_EXERCISE:_ What you return must match the listing below line for line, minus its pictures.

_GIVEN DATA:_
-------------------------
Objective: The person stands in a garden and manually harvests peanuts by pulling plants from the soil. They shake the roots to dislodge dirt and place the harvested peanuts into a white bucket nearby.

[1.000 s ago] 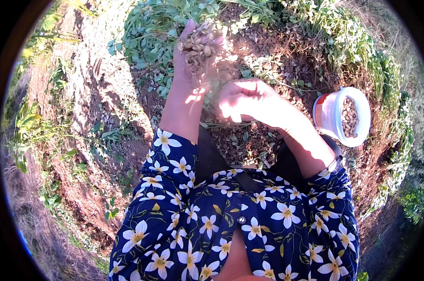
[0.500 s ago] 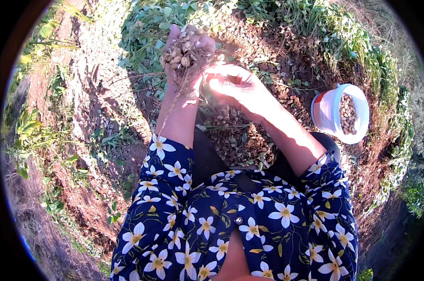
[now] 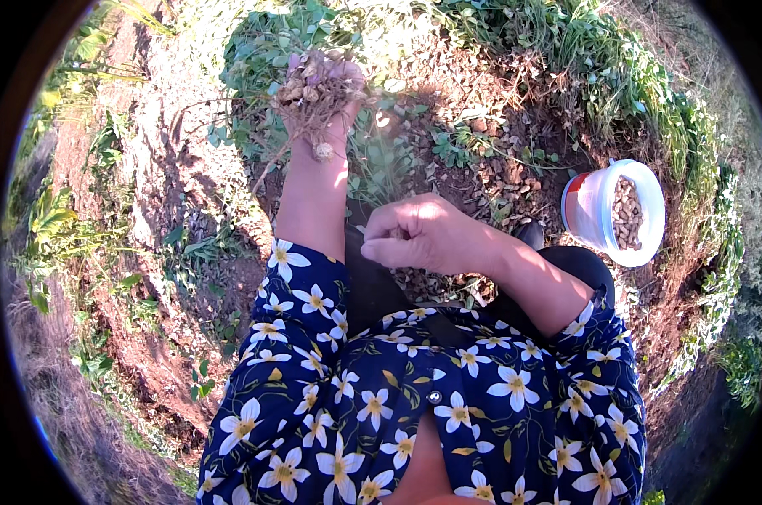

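Note:
A clump of peanuts with tangled dry roots [image 3: 312, 97] is held up at the upper middle, in front of the leaves. My left hand [image 3: 353, 84] is closed round it, its fingers mostly covered by the clump. One pale pod dangles beside the wrist. Lower and nearer my body is my right hand [image 3: 427, 236], apart from the clump. Its fingers are curled in with the thumb against them, and whatever may be inside them is hidden.
To the right a white bucket [image 3: 604, 210] with a red patch leans toward me, with picked peanuts [image 3: 627, 215] in it. Green plants [image 3: 633, 93] lie heaped along the far right. Dry leaves and reddish soil [image 3: 473, 181] cover the ground before me.
My right hand has drawn back from the clump toward my body, and its fingers have curled in. The left hand has moved slightly farther away and left, still holding the clump.

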Demonstrator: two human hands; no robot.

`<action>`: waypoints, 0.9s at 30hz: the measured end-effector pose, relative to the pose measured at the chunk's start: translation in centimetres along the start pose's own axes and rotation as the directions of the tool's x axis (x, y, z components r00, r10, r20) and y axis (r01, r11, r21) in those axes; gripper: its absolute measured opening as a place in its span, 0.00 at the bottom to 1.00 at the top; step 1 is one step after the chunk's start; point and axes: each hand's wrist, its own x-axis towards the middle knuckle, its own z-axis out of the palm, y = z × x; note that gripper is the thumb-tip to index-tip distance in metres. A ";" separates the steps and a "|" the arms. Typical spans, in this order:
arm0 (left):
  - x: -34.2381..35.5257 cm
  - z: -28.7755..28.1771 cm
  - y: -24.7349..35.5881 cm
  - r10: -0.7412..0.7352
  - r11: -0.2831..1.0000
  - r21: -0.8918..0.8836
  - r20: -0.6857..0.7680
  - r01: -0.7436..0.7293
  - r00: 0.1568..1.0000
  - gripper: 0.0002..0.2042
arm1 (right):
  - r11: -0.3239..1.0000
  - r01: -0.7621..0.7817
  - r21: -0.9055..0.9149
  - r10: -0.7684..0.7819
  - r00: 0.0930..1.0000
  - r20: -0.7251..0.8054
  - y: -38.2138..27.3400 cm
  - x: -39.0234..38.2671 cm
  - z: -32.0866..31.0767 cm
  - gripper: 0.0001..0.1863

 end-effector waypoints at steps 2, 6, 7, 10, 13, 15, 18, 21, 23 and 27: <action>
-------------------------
_TASK RESULT:_
Objective: The person stands in a garden and manually harvests peanuts by pulling plants from the soil. They shake the roots to dislodge dirt and place the harvested peanuts into a white bucket nearby.

[1.000 s ago] 
[0.500 s ago] 
[now] 

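Note:
A clump of peanuts with tangled dry roots [image 3: 312, 97] is held up at the upper middle, in front of the leaves. My left hand [image 3: 353, 84] is closed round it, its fingers mostly covered by the clump. One pale pod dangles beside the wrist. Lower and nearer my body is my right hand [image 3: 427, 236], apart from the clump. Its fingers are curled in with the thumb against them, and whatever may be inside them is hidden.
To the right a white bucket [image 3: 604, 210] with a red patch leans toward me, with picked peanuts [image 3: 627, 215] in it. Green plants [image 3: 633, 93] lie heaped along the far right. Dry leaves and reddish soil [image 3: 473, 181] cover the ground before me.
My right hand has drawn back from the clump toward my body, and its fingers have curled in. The left hand has moved slightly farther away and left, still holding the clump.
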
Demonstrator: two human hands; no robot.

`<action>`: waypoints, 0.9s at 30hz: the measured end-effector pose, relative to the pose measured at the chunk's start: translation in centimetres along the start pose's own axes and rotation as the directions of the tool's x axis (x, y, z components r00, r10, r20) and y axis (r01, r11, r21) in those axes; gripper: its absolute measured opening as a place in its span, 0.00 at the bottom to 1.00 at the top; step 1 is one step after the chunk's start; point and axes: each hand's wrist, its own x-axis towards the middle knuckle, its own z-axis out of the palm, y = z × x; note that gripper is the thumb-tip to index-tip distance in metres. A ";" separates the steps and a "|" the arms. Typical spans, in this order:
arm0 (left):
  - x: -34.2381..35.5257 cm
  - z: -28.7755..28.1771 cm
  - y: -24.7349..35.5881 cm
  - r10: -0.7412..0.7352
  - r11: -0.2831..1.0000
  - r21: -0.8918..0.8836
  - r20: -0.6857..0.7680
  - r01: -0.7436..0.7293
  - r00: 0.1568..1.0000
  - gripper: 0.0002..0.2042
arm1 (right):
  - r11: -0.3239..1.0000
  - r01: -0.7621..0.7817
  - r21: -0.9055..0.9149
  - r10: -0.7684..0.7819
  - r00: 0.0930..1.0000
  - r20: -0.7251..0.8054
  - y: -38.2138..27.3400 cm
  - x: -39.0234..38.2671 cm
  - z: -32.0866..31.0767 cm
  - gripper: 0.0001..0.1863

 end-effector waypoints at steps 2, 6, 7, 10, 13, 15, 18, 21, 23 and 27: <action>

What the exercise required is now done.